## [Description of the task]
Lines with "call": how many are there in the listing below? Reply with the number only.

Segment Start: Data shown

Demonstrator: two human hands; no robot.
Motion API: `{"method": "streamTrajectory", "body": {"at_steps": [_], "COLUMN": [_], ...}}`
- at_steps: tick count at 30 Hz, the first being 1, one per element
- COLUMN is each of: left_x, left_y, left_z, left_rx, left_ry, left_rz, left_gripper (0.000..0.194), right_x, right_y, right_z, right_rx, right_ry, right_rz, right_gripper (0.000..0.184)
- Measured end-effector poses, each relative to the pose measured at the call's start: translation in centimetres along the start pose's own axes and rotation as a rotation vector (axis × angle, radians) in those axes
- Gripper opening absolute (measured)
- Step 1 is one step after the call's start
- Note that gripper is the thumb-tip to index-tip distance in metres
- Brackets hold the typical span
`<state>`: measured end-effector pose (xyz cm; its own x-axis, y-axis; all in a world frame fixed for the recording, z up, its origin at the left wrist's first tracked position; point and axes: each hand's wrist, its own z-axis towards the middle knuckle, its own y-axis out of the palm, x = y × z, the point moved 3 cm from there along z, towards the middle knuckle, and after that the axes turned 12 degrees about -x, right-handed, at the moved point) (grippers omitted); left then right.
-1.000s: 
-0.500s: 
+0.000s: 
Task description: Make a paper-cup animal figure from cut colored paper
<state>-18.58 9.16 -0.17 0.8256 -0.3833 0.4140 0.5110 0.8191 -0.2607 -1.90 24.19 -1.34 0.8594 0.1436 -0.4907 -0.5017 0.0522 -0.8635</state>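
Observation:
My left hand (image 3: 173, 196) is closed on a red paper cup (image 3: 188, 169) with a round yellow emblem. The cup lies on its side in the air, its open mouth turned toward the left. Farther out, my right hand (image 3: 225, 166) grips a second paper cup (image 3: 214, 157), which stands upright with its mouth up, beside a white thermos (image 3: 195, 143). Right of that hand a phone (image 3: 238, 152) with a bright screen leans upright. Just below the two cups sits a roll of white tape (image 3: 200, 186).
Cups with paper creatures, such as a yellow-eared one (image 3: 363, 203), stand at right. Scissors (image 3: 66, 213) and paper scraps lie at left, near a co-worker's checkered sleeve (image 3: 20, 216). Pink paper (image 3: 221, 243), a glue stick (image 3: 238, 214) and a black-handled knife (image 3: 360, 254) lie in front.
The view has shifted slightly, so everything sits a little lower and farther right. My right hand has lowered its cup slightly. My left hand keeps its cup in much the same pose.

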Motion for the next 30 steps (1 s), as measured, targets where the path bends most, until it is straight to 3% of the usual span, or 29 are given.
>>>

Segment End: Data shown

## [Output below]
2